The need for a well‑drafted and properly enforced IAUP is illustrated by several recent cases. In one case, Taxel Creative, Inc. v. Kelly, No. 93378, 2010‑Ohio‑263, 2010 WL 323430 (Ct. App. Jan. 28, 2010), the court held that an employee's termination was without just cause, despite the employee's purported violation of the employer's Internet use policy, and that, therefore, the termination did not render the employee ineligible for unemployment benefits. The employee had been terminated for excessive personal use of the Internet, but the employer's policy did not define what level of personal use was permissible, although it indicated that some amount of personal Internet use during business hours was expected.
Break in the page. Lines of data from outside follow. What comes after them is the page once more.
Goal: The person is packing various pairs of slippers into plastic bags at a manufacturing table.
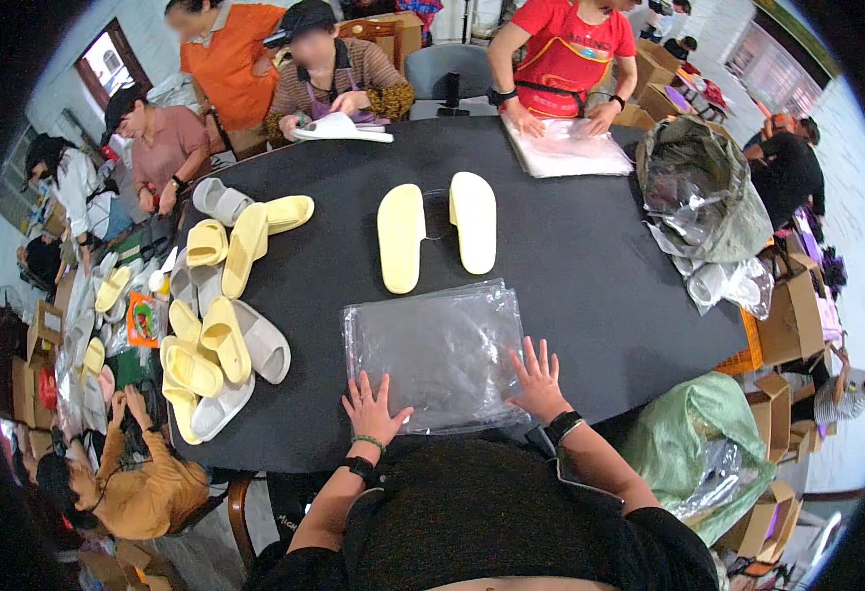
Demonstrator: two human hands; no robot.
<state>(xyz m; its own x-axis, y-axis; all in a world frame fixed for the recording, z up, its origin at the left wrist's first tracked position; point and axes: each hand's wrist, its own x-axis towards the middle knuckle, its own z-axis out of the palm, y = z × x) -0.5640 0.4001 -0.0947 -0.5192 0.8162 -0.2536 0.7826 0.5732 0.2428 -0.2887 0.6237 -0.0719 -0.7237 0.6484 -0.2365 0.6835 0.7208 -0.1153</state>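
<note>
Flat before me on the dark table lies a stack of clear plastic bags [432,350]. My left hand [376,416] rests on the near left corner of the stack, fingers spread. On its right edge my right hand [539,382] lies with fingers apart too. Neither hand grips anything. Just beyond the bags are two pale yellow slippers, the left one [400,241] and the right one [474,225], side by side with a thin dark loop between them.
A heap of yellow and grey slippers [221,335] covers the left of the black table [590,295]. Across it, one person handles a white slipper [337,128], another a stack of clear bags [565,150]. Sacks [713,187] of plastic stand at right; a green sack [698,443] sits nearer.
</note>
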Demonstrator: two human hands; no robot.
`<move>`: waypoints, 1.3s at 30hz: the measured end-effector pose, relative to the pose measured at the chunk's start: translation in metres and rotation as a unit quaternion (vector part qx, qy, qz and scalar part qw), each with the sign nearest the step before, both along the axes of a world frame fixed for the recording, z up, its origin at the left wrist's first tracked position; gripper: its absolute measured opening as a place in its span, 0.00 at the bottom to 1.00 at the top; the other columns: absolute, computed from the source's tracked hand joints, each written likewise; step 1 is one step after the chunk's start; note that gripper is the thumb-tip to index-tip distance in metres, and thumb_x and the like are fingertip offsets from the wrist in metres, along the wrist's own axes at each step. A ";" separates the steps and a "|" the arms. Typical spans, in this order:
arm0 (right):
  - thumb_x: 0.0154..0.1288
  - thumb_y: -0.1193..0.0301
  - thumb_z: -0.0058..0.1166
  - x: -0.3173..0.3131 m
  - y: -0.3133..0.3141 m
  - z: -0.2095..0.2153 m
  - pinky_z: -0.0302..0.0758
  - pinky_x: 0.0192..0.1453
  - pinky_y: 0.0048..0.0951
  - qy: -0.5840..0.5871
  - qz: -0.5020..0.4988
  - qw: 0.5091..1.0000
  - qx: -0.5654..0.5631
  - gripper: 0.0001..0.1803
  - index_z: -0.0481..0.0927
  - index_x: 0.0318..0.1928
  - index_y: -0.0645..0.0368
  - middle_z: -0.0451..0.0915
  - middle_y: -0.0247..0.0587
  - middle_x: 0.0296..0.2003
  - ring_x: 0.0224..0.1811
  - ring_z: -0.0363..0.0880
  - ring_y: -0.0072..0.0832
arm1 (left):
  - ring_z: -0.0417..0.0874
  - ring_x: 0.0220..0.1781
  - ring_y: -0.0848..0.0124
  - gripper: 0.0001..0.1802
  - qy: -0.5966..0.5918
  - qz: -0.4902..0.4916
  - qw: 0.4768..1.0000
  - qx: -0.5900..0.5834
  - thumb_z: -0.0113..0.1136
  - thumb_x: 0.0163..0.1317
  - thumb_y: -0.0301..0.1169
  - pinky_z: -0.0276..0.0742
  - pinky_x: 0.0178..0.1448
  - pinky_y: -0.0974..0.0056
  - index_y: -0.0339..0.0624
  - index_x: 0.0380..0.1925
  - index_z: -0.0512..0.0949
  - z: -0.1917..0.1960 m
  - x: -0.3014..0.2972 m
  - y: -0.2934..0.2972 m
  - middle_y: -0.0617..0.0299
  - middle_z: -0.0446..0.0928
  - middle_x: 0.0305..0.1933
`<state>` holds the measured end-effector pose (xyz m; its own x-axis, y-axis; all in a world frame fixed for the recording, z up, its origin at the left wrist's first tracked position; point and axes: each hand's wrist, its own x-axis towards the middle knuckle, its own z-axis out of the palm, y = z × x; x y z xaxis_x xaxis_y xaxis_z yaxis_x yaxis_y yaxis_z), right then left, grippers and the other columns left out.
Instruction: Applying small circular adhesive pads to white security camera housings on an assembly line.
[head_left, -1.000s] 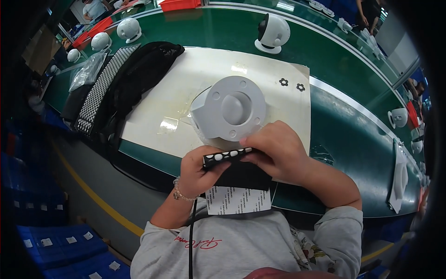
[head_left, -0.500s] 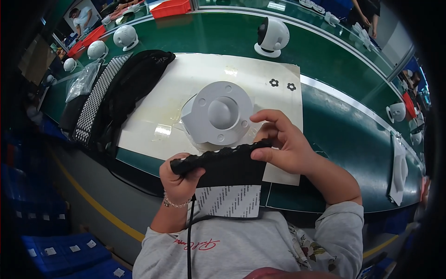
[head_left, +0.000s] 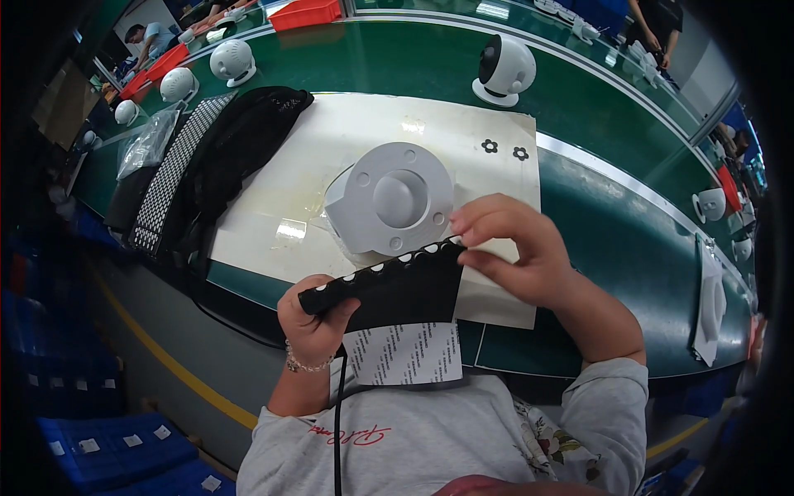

However, in another case, In re Pesant, 63 A.D.3d 1411, 881 N.Y.S.2d 227 (2009), the court held that a claimant was disqualified from receiving unemployment insurance benefits, because his employment had been terminated due to misconduct; the evidence established that the claimant had continued to violate his employer's Internet policy by downloading inappropriate materials to his assigned computer even though he had been previously warned about the consequences of such behavior.